Here are this week’s shower thoughts.
1-5 Shower Thoughts
1. Apparently, a lemon is not naturally occurring and is a hybrid developed by cross-breeding a bitter orange and a citron. Life never gave us lemons; we invented them all by ourselves.
2. In one generation we went from, “watch your mouth around grandma, she’s from a different time,” to, “Don’t mind all the stuff grandma says, she’s from a different time.”
3. If you’re no longer covered by your parent’s health insurance, your manufacturer’s warranty is over.
4. The fact that a blood-red lunar eclipse is happening only a week after they opened that black sarcophagus in Egypt is kinda unsettling.
5. It’s a special kind of gratification when the slow car you’re stuck behind turns away, and you speed up to show the people behind you that you weren’t the one clogging up traffic.
6-10 Shower Thoughts
6. There will be a generation (that may have started) that will know Dwayne Johnson as an action movie star and never smell what the Rock is cooking.

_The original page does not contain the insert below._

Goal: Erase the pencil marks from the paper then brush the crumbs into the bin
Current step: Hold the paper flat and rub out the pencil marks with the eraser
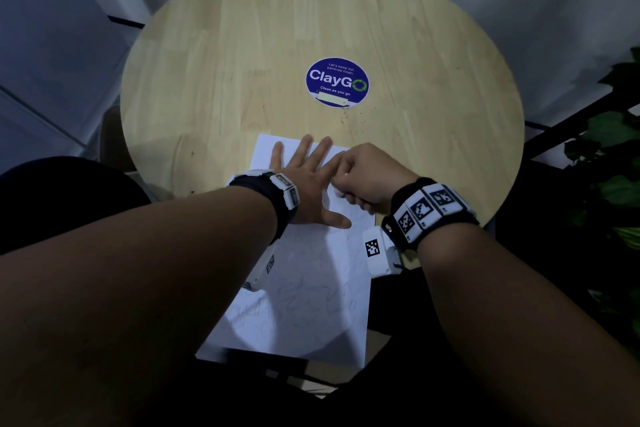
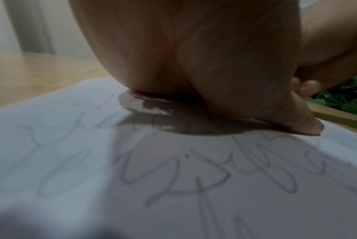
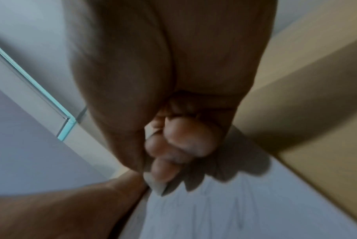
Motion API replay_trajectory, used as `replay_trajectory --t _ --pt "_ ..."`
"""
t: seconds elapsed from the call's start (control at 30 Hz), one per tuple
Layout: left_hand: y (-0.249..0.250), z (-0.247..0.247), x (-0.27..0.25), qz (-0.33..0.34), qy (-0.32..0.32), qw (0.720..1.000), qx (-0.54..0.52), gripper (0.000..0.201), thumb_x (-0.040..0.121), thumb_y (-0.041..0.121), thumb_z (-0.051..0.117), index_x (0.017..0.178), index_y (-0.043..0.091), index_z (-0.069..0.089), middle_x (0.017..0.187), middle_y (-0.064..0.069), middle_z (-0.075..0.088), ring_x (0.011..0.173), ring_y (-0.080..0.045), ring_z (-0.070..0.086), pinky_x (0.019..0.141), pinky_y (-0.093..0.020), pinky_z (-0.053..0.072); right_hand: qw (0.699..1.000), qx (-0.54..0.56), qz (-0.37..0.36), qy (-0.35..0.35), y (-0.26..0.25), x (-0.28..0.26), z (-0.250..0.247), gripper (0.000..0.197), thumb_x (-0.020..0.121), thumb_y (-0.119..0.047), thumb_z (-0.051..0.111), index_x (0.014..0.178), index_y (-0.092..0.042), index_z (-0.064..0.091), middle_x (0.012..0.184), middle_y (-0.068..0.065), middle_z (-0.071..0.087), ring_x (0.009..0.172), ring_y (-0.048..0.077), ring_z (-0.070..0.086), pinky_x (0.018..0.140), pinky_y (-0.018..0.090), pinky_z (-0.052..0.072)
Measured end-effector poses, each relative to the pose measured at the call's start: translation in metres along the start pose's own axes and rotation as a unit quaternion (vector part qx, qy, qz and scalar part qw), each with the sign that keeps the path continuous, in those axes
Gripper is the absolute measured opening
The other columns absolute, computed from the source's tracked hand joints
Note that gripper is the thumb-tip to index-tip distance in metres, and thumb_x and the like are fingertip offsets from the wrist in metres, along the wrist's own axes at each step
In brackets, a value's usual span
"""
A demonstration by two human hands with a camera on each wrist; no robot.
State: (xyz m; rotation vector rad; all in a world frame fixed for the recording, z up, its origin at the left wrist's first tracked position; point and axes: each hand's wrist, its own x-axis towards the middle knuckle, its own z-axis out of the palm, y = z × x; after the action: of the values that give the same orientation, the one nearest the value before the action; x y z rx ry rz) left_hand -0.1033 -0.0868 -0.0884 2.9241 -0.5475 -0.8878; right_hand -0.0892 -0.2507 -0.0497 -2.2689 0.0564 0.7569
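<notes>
A white sheet of paper (image 1: 311, 305) with faint pencil scribbles (image 2: 193, 177) lies on the round wooden table (image 1: 311, 28) and hangs over its near edge. My left hand (image 1: 304, 177) rests flat on the paper's upper part, fingers spread and straight; the left wrist view shows its palm (image 2: 193, 64) pressed down. Just to its right, my right hand (image 1: 367, 173) is curled into a tight pinch over the paper. Under its fingertips (image 3: 173, 145) in the right wrist view pokes a small pale eraser (image 3: 155, 186), mostly hidden and blurred, against the paper (image 3: 234, 210).
A blue round "ClayGo" sticker (image 1: 337, 81) sits mid-table, with a few dark specks (image 1: 346, 118) just in front of it. A leafy plant (image 1: 616, 149) stands at the right. A dark chair (image 1: 69, 191) is at the left. No bin is clearly visible.
</notes>
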Motion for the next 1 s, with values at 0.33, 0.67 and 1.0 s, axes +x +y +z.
replay_trajectory --t 0.33,0.67,1.0 --pt "-0.001 0.000 0.000 -0.003 -0.001 1.000 0.004 0.131 0.068 0.104 0.044 0.161 0.041 -0.026 0.169 0.006 -0.036 0.155 -0.028 -0.035 0.120 -0.071 -0.014 1.000 0.005 -0.006 -0.007 0.000 0.002 0.003 0.016 0.085 -0.005 0.057 0.080 -0.002 0.072 0.070 0.023 0.072 0.051 0.027 0.055 0.050 0.036 0.048" --pt "-0.002 0.000 -0.001 0.006 -0.004 1.000 0.000 0.134 0.068 0.105 0.043 0.162 0.037 -0.025 0.170 0.006 -0.035 0.156 -0.028 -0.033 0.121 -0.071 -0.013 0.963 0.222 0.013 0.153 0.021 0.016 -0.017 0.014 0.098 -0.016 0.066 0.088 -0.007 0.068 0.069 0.014 0.068 0.053 0.026 0.056 0.054 0.037 0.051" --pt "-0.058 -0.037 -0.034 -0.009 0.047 0.998 -0.044 0.124 0.080 0.083 0.065 0.169 0.024 0.002 0.176 0.005 -0.016 0.159 -0.027 -0.025 0.125 -0.065 -0.007 0.971 0.238 0.018 0.033 0.013 0.011 -0.008 0.018 0.113 -0.016 0.051 0.099 -0.007 0.057 0.083 0.023 0.065 0.059 0.028 0.061 0.059 0.038 0.056"
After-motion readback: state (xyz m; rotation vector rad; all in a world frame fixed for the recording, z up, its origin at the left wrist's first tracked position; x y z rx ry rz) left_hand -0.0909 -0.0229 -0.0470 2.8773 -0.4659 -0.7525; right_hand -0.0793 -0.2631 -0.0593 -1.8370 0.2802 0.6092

7. There’s a scene in Forest Gump showing that he made a ton of money from Apple stock purchased in the 70s. When we saw that scene in 1994 we all thought ” too bad we missed the boat on that one”.
8. Peak productivity is when one is so lazy that they do all of their work in advance so as to avoid doing it later.

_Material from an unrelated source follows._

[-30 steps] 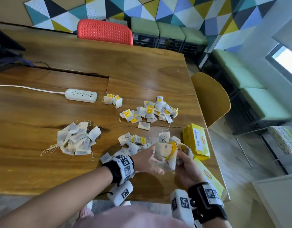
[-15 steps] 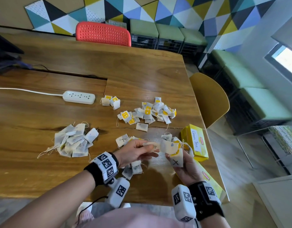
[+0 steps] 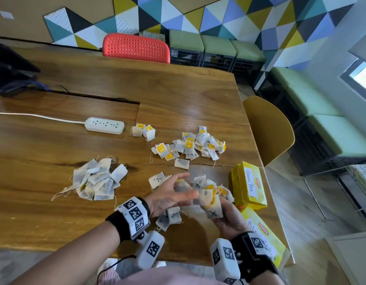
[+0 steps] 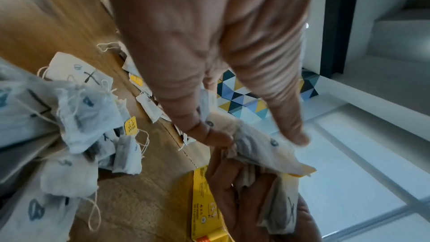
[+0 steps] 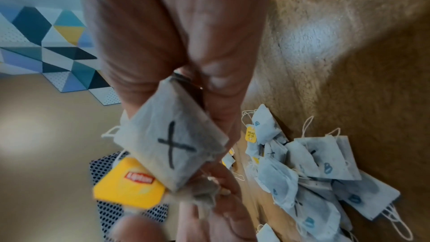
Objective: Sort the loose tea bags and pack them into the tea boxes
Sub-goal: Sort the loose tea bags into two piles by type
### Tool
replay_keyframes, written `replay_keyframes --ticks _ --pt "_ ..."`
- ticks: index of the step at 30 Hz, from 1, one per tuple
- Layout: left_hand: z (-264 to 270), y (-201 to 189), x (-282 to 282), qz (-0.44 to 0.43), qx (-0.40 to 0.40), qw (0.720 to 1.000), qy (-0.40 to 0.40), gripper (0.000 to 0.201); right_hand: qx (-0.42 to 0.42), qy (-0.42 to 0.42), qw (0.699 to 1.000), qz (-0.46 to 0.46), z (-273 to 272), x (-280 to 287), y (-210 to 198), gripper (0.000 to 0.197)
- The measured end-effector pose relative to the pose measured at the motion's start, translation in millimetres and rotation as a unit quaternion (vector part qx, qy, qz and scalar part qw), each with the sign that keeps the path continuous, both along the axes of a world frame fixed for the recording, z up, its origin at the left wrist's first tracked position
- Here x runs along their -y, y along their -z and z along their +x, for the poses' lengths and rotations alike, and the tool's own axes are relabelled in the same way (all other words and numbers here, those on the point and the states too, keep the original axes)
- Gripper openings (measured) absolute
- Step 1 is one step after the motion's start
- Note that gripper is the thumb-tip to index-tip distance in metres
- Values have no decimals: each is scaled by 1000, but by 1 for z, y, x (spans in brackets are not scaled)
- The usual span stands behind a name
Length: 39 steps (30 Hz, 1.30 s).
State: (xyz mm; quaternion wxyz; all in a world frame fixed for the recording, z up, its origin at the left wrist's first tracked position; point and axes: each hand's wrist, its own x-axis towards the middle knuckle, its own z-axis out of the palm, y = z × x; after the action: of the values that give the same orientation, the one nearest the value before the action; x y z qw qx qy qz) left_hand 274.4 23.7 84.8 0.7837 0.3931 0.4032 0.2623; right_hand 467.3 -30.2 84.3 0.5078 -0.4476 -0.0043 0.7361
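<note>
Head view: your right hand (image 3: pixel 226 214) holds a bunch of X tea bags (image 3: pixel 212 204). Your left hand (image 3: pixel 169 195) pinches one bag there. Green Tea box (image 3: pixel 249 185) lies just right, closest to your right hand.

- The table (image 3: pixel 54 145) was wood with a glossy, varnished top that caught the light.
- The tea bags (image 3: pixel 96 179) were thin, matt, gauzy paper with cotton-like strings.
- Their tags (image 5: pixel 129 183) were smooth yellow card.
- The tea boxes (image 3: pixel 249 186) were slightly shiny yellow cardboard.
- The power strip (image 3: pixel 104 125) was smooth white plastic.
- The red chair (image 3: pixel 136 48) was perforated plastic.
</note>
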Motion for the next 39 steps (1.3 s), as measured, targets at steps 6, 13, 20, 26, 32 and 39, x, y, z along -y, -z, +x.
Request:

9. Virtually all of the “tough guys” you see on TV and movies were theater majors in college.
10. The Jedi must go through a ton of robes because they’re always stripping them off before combat and just leaving them there.
11-15 Shower Thoughts
11. Centuries ago, a person who could claim to have traveled the world was considered legendary. Today, traveling the world is the pastime of retired people
12. The number of people older than you is constantly shrinking with nothing increasing it.
13. Babies literally suck the energy from their moms to become more powerful.
14. If we ever travel thousands of light years to a planet inhabited by intelligent life, let’s just make patterns in their crops and leave.
15. Honking back at someone who blows their horn at you for your driving is the “no u” of the vehicle world.